Berring Data Collective
Ocean data from fishing gear: Connecting and benefiting fishermen, science, and maritime industries.
ENABLING FISHERMEN TO COLLECT DATA
Commercial fishing gear is a cost effective platform for collecting oceanographic data.
Fishing gear offers a free ride for sensors, so fishermen are fishing for data and fish at the same time.
A network of fishing vessels can provide cost effective and real-time data profiles around the world.
CONNECTING PROGRAMS AND FLEETS ALREADY COLLECTING DATA TO A WIDER DATA USER BASE
Many scientific programs or fishing fleets collect ocean data for one specific use case. However, this data is valuable to a much broader range of users. We are working to connect the multitude of both data users and consumers. Agile and flexible data management combined with vessel confidentiality ensures all users and producers get the data solutions they need.
Today the collection of oceanographic data, especially subsurface data, is expensive. The high costs of data collection make longer-term monitoring not viable. This resulting data shortage holds back advances in a wide range of sciences and industries.
At BDC we are:
•Enabling fishing vessels to collect data.

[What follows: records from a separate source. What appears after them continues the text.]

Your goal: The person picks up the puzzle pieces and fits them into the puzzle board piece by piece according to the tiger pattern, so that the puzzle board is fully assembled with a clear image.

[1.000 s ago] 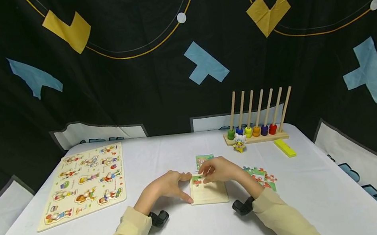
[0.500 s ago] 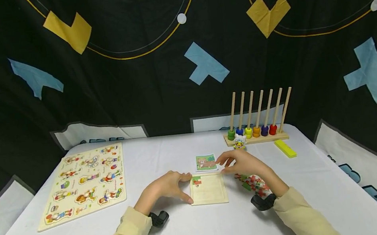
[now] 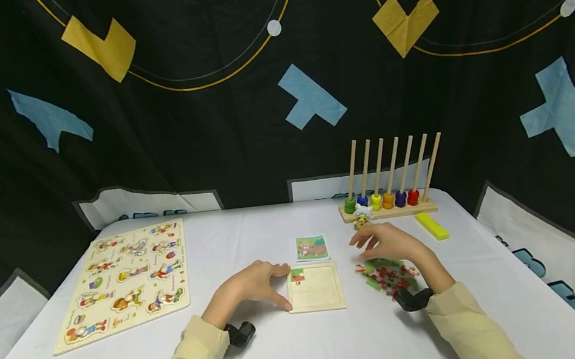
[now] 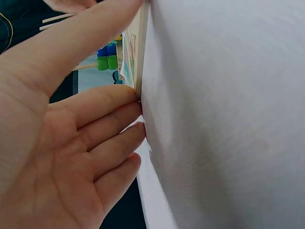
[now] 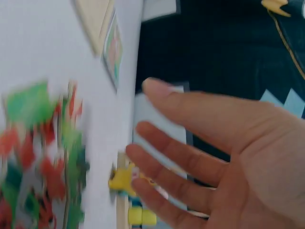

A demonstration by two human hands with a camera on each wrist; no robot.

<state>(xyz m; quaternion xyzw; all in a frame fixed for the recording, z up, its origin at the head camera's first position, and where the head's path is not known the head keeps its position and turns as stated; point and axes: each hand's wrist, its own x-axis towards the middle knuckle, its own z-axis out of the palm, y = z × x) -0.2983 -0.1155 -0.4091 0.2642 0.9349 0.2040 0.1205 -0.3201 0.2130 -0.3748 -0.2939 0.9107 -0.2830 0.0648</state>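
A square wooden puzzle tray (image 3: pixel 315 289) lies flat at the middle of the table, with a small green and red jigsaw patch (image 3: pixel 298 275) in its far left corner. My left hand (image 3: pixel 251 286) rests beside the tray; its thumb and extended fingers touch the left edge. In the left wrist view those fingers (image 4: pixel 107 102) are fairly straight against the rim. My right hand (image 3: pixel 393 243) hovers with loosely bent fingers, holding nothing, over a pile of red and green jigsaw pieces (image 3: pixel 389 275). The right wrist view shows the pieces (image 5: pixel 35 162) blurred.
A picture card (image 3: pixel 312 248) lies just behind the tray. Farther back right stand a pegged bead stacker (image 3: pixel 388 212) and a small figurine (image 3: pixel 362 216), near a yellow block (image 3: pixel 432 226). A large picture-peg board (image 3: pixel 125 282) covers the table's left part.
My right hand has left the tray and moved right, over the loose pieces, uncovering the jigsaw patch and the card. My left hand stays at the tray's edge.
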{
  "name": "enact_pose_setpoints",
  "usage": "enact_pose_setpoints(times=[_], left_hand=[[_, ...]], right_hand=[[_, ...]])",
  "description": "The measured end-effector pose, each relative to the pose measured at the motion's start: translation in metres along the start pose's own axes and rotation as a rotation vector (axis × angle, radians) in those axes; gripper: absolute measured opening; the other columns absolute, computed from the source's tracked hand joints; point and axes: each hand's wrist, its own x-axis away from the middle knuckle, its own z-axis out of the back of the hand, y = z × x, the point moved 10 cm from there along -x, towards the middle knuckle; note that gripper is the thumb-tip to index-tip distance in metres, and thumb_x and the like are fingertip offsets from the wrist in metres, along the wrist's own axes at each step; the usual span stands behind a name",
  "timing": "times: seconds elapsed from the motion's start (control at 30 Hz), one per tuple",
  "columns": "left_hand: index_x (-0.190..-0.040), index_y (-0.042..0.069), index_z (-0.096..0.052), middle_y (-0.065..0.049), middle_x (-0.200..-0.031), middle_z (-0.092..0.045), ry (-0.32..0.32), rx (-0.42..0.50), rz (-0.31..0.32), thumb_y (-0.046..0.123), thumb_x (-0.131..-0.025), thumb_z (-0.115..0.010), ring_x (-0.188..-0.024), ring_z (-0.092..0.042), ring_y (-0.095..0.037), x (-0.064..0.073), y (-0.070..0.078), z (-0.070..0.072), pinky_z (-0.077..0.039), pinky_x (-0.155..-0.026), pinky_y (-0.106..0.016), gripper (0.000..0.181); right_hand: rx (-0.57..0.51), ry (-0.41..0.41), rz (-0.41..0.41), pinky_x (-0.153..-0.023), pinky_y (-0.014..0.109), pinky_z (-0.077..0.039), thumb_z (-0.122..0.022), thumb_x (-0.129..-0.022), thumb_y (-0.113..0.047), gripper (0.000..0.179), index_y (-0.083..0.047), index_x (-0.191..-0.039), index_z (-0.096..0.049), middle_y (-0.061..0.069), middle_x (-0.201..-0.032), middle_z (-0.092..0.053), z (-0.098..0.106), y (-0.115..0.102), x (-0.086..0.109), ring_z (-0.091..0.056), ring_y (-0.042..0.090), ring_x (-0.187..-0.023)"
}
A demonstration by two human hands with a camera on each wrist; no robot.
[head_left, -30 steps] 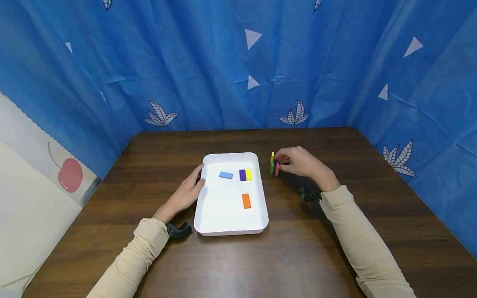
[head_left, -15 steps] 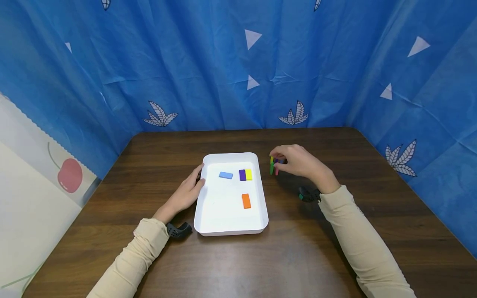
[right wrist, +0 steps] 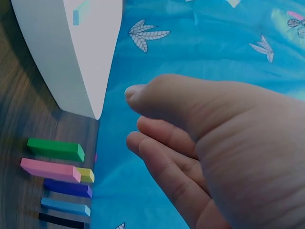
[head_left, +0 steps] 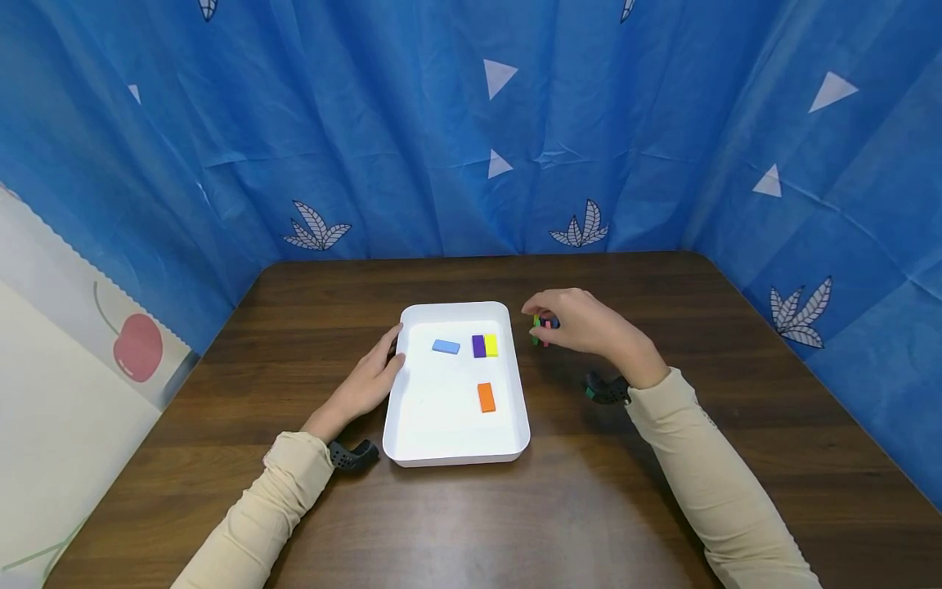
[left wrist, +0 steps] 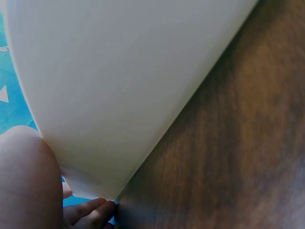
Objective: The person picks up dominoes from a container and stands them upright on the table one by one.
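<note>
Against the left side of the white tray rests my left hand, its thumb and fingertips touching the rim and outer wall. My right hand hovers over small upright blocks to the right of the tray. In the right wrist view, its thumb and fingers are apart, nothing between them. A green block, pink block, yellow block, purple block, light blue block and black block stand in a row there. From the head, the right fingers partly hide these blocks.
Lying in the tray are a blue block, a purple block beside a yellow block, and an orange block. The brown wooden table ends at a blue curtain.
My right hand has shifted slightly left over the standing blocks, its fingers moving from the pink block across the green and yellow ones. The left hand and tray have stayed still.
</note>
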Motion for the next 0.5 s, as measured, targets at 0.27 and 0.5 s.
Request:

•Engaging fishing fleets and scientific programs who are already collecting data to get their data to those who need it.
At BDC we offer:
•A flexible database with data and meta-data standards
•Custom-tailored APIs to query and deliver data specific to the users’ needs
•For fishermen: an additional source of income
•Increased exposure and funding opportunities for existing programs
BDC supplies fishing vessels with the sensors and equipment necessary to collect ocean data. The sensors are about 25 cm with protective housing and can be attached to the net or to the trawl door. The equipment is for free and the fishing operations can continue as normal.
- Fishing for data: More money
- Fish smarter: Know where and when to fish
- Contribution to science: Green industry branding
- Long term: data for improved fisheries management
Fishing tracks in the Skagerrak and North Sea.
FOR OCEANOGRAPHERS AND METEOROLOGISTS
Fishermen are fishing in areas where data is needed most but also scarcest: in shelf seas, coastal waters and the Arctic.
We use NKE WiSens (C)TD sensors
Accuracy: 0.04 mS/cm
FOR CLIMATE CHANGE MONITORING
The importance of monitoring our oceans cannot be overstated. The oceans provide food, resources, and employment for billions. Oceans also provide essential climate regulation services, and is our largest buffer against increasing global temperatures from carbon emissions. Roughly 93% of the excess heat and 30% of the carbon produced by climate change is absorbed into the ocean. However, this crucial buffering capacity could change due to e.g. shifts in ocean currents or ocean acidification. Recent studies have shown large errors in prior modeled understandings of the ocean (Cheng, et al. 2019, Lozier, et al. 2019). These models are built and run with inadequate data, directly decreasing the accuracy of the Intergovernmental Panel on Climate Change (IPCC) reports (Lozier, et al. 2019).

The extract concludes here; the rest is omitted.